The incubation time can also be interpreted as the time to detection. With widespread community testing, this time will drop, as carriers are identified and isolated quicker; the result is that the infectives curve is ‘flattened’ (i.e. the blue curve in Fig. 6). If the hidden infectives are left to spread the disease among the population, the curve is not flattened (i.e. the orange curve in Fig. 6).

These attempts to ‘flatten the curve’ are important so the medical system is not overloaded around the peak – the nightmare scenario that New York had to face, when even the morgues could not cope with the drastic increase in deaths. Fortunately, the NHS seems to be doing rather well thanks to the forced lockdown, but remember that social distancing only works if everyone does it!

Answering the question of ‘what next?’ in epidemiology would be to predict the progression of the epidemic, and use that to influence our plans in the near future. However, hindsight is equally as important, if not more; the curve and its associated epidemic constants provide us with a foundation from which we can build our analyses. It is also worth noting that the Hong Kong data is unnatural, due to a) the exceptionally quick identification and isolation of infectives, and b) the effective barrier to transmission that widespread mask-wearing and good hand hygiene provides.

The logical extension to this work is to compute the best-fit curves for other countries; in doing so, we can collect and compare their epidemic constants (R0 etc.). This might prove useful in hindsight as we review the approaches of different countries, and attempt to find things in common between them that correlate with successful control. It will, however, not be as straightforward as it seems; the lack of recovery data in the UK will present more mathematical challenges.

So what is next? Time, and the collection of more (hopefully reliable) data, will tell. However, we can be sure of one thing: the war is not over yet, and like the First World War, may not be truly over ‘by Christmas’. Until then, cover your face, stay socially distanced, and I’ll see you on the other side.

Adrian Tsui

[1] The assumption of ‘independence’ here might seem a little shaky, as people meeting up is likely not to be independent. However, as said, if there are enough people in the community and enough ‘meetings’, this assumption is fairly reasonable.

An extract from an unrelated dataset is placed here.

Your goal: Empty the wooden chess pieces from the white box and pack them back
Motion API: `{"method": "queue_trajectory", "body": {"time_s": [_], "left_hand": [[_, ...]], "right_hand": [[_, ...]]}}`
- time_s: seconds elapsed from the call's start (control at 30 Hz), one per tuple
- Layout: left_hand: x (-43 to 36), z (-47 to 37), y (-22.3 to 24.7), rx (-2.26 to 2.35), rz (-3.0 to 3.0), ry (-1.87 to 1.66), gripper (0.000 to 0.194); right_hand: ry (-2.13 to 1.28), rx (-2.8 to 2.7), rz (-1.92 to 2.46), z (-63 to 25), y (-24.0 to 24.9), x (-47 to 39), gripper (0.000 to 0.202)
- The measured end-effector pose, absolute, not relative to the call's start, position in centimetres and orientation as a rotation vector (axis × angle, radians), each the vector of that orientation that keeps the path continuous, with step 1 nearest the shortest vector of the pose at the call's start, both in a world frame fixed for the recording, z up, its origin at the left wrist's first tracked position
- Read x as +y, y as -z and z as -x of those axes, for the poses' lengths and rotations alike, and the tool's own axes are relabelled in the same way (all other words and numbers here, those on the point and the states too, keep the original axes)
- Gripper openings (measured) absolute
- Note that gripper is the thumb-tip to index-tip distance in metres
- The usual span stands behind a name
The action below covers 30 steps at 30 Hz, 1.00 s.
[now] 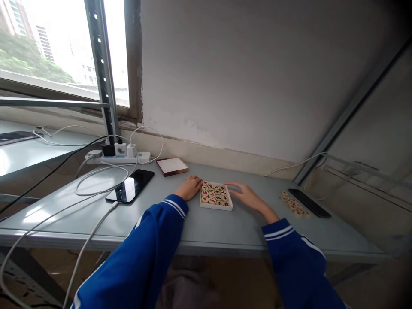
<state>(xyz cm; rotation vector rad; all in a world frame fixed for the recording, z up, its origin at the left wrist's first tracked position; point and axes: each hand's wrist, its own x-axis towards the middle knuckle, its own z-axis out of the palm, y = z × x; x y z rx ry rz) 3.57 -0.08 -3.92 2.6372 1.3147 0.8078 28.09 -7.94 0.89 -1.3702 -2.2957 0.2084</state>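
Observation:
In front of me on the grey table lies a small white box [216,207] with round Chinese chess pieces [212,194] set in rows, some marked in red and some in black. My left hand [189,187] rests at the box's left side, its fingers stretched out along the edge. At the right side is my right hand [246,195], fingers apart and nothing in them, the fingertips close to the box's upper right corner. Whether those fingertips touch the box I cannot tell.
A box lid [172,166] lies behind to the left. A charging phone [131,186] and a power strip [122,159] with trailing cables [96,193] are on the left. Several loose small pieces [294,204] lie at right beside a dark flat phone-like object [309,202].

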Motion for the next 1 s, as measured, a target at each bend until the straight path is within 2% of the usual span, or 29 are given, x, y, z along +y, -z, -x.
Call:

[2] Ferguson NM, Laydon D, Nedjati-Gilani G et al. Impact of non-pharmaceutical interventions (NPIs) to reduce COVID-19 mortality and healthcare demand. Imperial College London. March 2020.

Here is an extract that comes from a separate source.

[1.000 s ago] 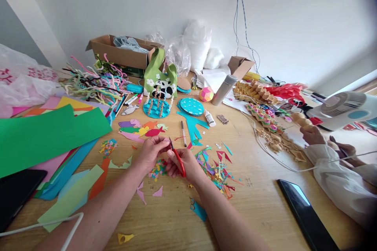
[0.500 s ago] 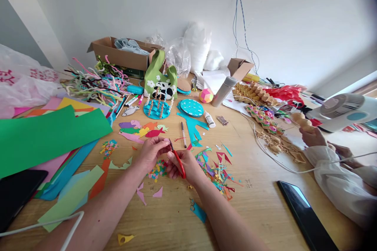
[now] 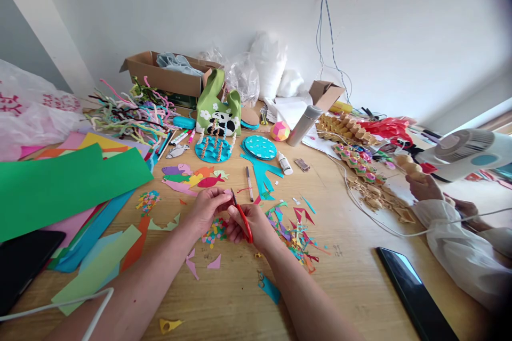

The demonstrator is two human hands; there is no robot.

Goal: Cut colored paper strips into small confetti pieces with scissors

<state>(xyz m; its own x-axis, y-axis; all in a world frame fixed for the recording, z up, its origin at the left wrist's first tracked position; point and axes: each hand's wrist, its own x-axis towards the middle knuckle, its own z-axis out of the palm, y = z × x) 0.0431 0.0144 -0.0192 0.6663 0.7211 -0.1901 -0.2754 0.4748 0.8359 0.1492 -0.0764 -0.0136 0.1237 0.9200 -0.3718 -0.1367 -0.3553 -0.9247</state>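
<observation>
My right hand (image 3: pixel 248 222) is closed around a pair of red-handled scissors (image 3: pixel 242 217), dark blades pointing up and away. My left hand (image 3: pixel 208 208) pinches at the blade tips; whatever is in its fingertips is too small and covered to make out. Below and between the hands lies a pile of round paper dots (image 3: pixel 215 231). Paper scraps (image 3: pixel 294 232) in many colours are heaped right of my right hand. Beyond my left hand rest several cut-out paper fish (image 3: pixel 210 180), with a pen (image 3: pixel 248 184) beside them.
Coloured paper sheets (image 3: pixel 72 186) are stacked at the left. A panda bag (image 3: pixel 219 112), blue discs (image 3: pixel 260 147), a glue bottle (image 3: pixel 284 163) and a grey flask (image 3: pixel 304 125) stand further back. At right are a phone (image 3: pixel 414 293), a white cable, a fan (image 3: pixel 468 152) and another person's hands (image 3: pixel 426 187).
Almost nothing differs. Both of my hands and the scissors stay in nearly the same place, and the view has shifted only slightly.
</observation>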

[3] Lourenço​ J​, Paton​ R​, Ghafari​ M et al. Fundamental principles of epidemic spread highlight the immediate need for large-scale serological surveys to assess the stage of the SARS-CoV-2 epidemic. University of Oxford. March 2020.

[4] Cullerne JP. What is it to model an epidemic? The Plague Pit. April 2020. https://plaguepit.com/modelling/

[5] This assumption seems reasonable enough. There is, however, not enough evidence to show that people can indeed become immune forever after infection! This uncertainty is one of the reasons why a coronavirus vaccine has never been developed successfully. This may be a subject for future discussion.

[6] French A, Kanchanasakdichai O, Cullerne JP. The pedagogical power of context: iterative calculus methods and the epidemiology of Eyam. Phys. Educ. 2019.

[7] Taken from conversations over the phone with family and friends who were in Hong Kong at the time.

[8] The ‘second wave’ from March to May consisted almost only of imported cases, mainly from the UK and US.

[9] https://www.statista.com/statistics/1105425/hong-kong-novel-coronavirus-covid19-confirmed-death-recovered-trend/

N.B. Note that the above data is cumulative. The number of active cases on any day must be calculated using the recoveries.

[10] https://chp-dashboard.geodata.gov.hk/covid-19/en.html

[11] Coronavirus disease 2019 (COVID-19) situation report 73. World Health Organisation. 2 April 2020.